Copy each line below that includes "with".
━━━ Dataset excerpt
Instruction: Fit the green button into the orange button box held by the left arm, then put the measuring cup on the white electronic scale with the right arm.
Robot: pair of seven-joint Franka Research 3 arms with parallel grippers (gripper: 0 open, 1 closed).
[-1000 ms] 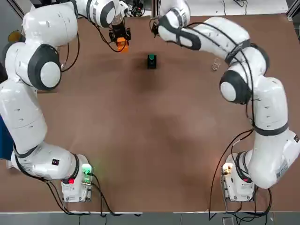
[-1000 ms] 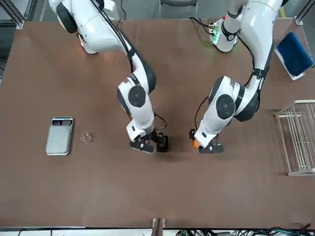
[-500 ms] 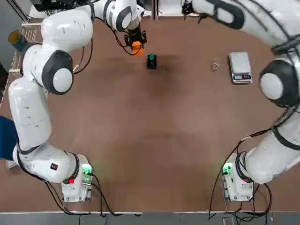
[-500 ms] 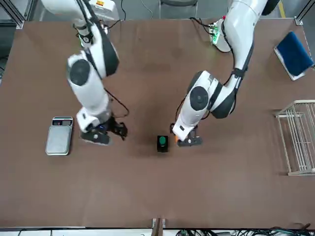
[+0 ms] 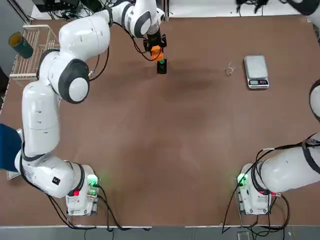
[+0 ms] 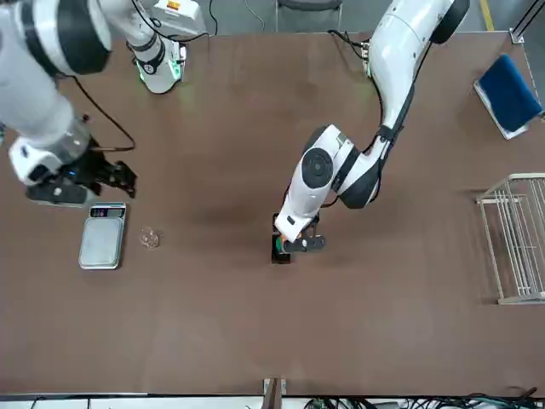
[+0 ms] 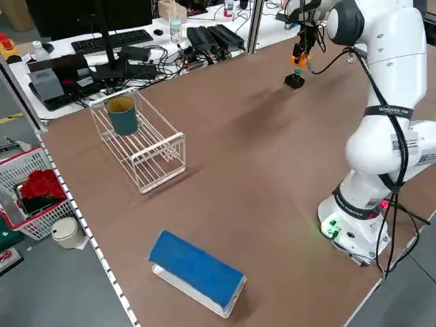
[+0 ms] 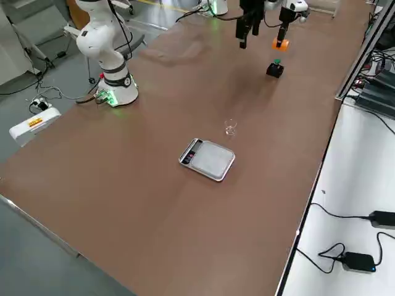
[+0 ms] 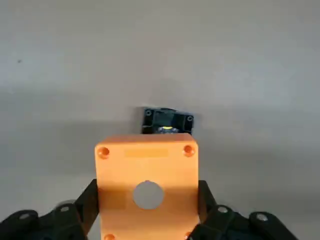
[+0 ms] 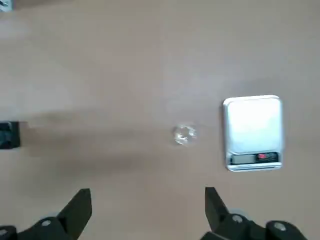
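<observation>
The smooth, matte brown table (image 5: 150,150) spreads open across its middle and near side. At its far left edge stands a rack (image 5: 34,62) of thin white bars. Far right lies the flat white electronic scale (image 5: 256,70), its platform shiny, corners rounded. The left gripper (image 9: 148,200), raised at the far middle, grips the smooth orange button box (image 9: 150,165), round hole showing. The right gripper (image 10: 148,200) hangs open and empty, far right. Below the box sits a squarish black block (image 8: 275,70) bearing the round green button (image 8: 277,61). The clear measuring cup (image 8: 230,126) stands just left of the scale.
</observation>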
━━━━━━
◆ Response for this exercise
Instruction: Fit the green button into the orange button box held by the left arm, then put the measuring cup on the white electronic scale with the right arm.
Robot: pair of seven-joint Franka Research 3 arms with parallel grippers (gripper: 0 open, 1 closed).

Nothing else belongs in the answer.